### DATA PROVIDED:
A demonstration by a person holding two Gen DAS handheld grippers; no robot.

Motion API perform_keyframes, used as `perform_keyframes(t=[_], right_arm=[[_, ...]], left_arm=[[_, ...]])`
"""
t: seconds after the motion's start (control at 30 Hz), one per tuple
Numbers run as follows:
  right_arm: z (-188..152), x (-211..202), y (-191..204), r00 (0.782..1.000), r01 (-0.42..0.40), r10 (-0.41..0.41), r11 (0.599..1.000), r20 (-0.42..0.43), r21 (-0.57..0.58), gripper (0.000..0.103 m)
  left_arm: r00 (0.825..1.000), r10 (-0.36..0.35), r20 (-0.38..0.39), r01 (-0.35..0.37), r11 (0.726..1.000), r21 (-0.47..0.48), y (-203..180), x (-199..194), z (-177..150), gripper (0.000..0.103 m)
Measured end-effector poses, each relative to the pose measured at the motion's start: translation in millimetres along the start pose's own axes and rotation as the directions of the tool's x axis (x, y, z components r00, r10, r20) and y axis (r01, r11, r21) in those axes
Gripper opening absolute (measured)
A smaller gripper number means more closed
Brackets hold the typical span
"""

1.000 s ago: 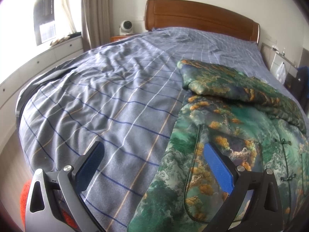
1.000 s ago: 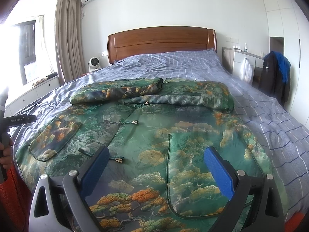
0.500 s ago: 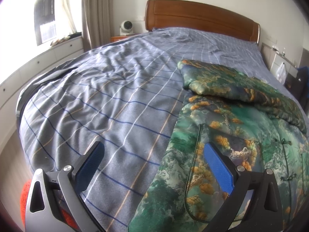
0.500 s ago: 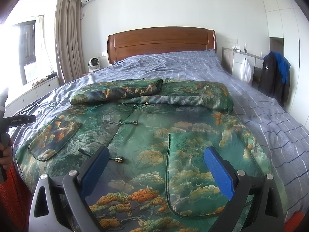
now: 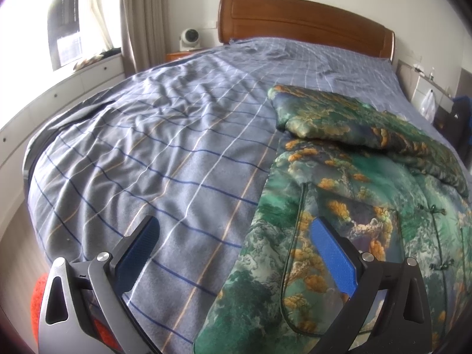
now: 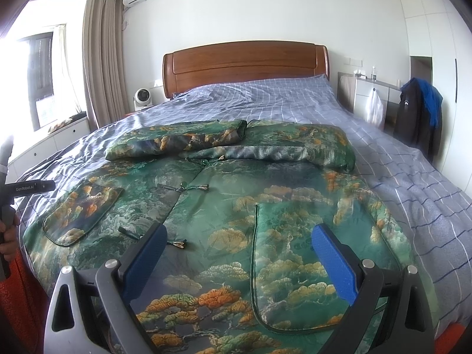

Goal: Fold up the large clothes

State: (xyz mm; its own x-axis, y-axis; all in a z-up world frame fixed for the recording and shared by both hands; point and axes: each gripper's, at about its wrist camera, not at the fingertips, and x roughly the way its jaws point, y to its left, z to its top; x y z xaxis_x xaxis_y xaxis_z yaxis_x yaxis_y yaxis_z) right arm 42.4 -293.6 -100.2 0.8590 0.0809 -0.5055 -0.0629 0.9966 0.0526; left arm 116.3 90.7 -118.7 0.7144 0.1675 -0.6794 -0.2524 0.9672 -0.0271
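a large green jacket (image 6: pixel 236 206) printed with pine trees and orange clouds lies spread flat, front up, across the near part of a bed (image 6: pixel 295 100) covered in a grey-blue checked sheet (image 5: pixel 153 153). both sleeves are folded in across the upper chest, the left-hand one (image 6: pixel 177 141) lying on top near the collar, the other (image 6: pixel 295 147) beside it toward the far side. knot-and-loop fastenings (image 6: pixel 191 188) run down the centre seam, and a patch pocket (image 6: pixel 82 215) sits on one front panel, another (image 6: pixel 295 271) on the other.

the right gripper (image 6: pixel 239 262) hovers over the hem end of the jacket with its blue pads (image 6: pixel 333 262) wide apart and nothing between them; the nearer patch pocket lies directly ahead, under and between the fingers. whether the pads touch the cloth cannot be told.

the left gripper (image 5: pixel 236 256) is at the jacket's side edge, also spread open and empty. one blue pad (image 5: pixel 332 253) is over the patterned fabric by the pocket (image 5: pixel 339 250), the other (image 5: pixel 138 253) over bare sheet, so the jacket's edge (image 5: pixel 259 206) runs between them. in the right wrist view the left gripper's dark handle and the hand (image 6: pixel 7 236) holding it show at the frame's far left, beside the jacket's corner.

a wooden headboard (image 6: pixel 244 65) stands at the far end, well apart from the garment.
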Motion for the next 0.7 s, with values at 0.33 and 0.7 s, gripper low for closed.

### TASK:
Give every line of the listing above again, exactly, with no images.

### RESULT OF THE TASK:
A demonstration by a person holding two Gen DAS handheld grippers; no robot.

Motion API perform_keyframes, used as `perform_keyframes(t=[_], right_arm=[[_, ...]], left_arm=[[_, ...]])`
"""
t: seconds after the motion's start (control at 30 Hz), one per tuple
Numbers run as follows:
  right_arm: z (-188..152), x (-211..202), y (-191..204), r00 (0.782..1.000), r01 (-0.42..0.40), r10 (-0.41..0.41), r11 (0.599..1.000), r20 (-0.42..0.43), r21 (-0.57..0.58), gripper (0.000..0.103 m)
  left_arm: r00 (0.825..1.000), r10 (-0.36..0.35), r20 (-0.38..0.39), r01 (-0.35..0.37), r11 (0.726..1.000), r21 (-0.47..0.48), y (-203..180), x (-199..194), z (-177..150), gripper (0.000..0.103 m)
Measured end-effector poses, each relative to the pose measured at the motion's start: translation in millimetres along the start pose's own axes and rotation as the directions of the tool's x axis (x, y, z components r00, r10, r20) and y axis (r01, r11, r21) in those axes
Gripper opening absolute (measured)
A smaller gripper number means more closed
Brackets hold the typical span
"""

1.000 s ago: 
1.000 s ago: 
0.500 s ago: 
0.500 s ago: 
now: 
now: 

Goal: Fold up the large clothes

State: (xyz mm; its own x-axis, y-axis; all in a z-up world frame fixed for the recording and shared by both hands; point and axes: each gripper's, at about its wrist camera, not at the fingertips, and x roughly the way its jaws point, y to its left, z to its top; x y z xaxis_x xaxis_y xaxis_z yaxis_x yaxis_y yaxis_z) right arm 42.4 -293.6 -100.2 0.8590 0.0809 -0.5055 -0.0629 0.9966 0.0526; left arm 116.3 90.7 -118.7 0.7144 0.1675 -0.6794 -0.2524 0.9672 -0.0271
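a large green jacket (image 6: pixel 236 206) printed with pine trees and orange clouds lies spread flat, front up, across the near part of a bed (image 6: pixel 295 100) covered in a grey-blue checked sheet (image 5: pixel 153 153). both sleeves are folded in across the upper chest, the left-hand one (image 6: pixel 177 141) lying on top near the collar, the other (image 6: pixel 295 147) beside it toward the far side. knot-and-loop fastenings (image 6: pixel 191 188) run down the centre seam, and a patch pocket (image 6: pixel 82 215) sits on one front panel, another (image 6: pixel 295 271) on the other.

the right gripper (image 6: pixel 239 262) hovers over the hem end of the jacket with its blue pads (image 6: pixel 333 262) wide apart and nothing between them; the nearer patch pocket lies directly ahead, under and between the fingers. whether the pads touch the cloth cannot be told.

the left gripper (image 5: pixel 236 256) is at the jacket's side edge, also spread open and empty. one blue pad (image 5: pixel 332 253) is over the patterned fabric by the pocket (image 5: pixel 339 250), the other (image 5: pixel 138 253) over bare sheet, so the jacket's edge (image 5: pixel 259 206) runs between them. in the right wrist view the left gripper's dark handle and the hand (image 6: pixel 7 236) holding it show at the frame's far left, beside the jacket's corner.

a wooden headboard (image 6: pixel 244 65) stands at the far end, well apart from the garment.
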Motion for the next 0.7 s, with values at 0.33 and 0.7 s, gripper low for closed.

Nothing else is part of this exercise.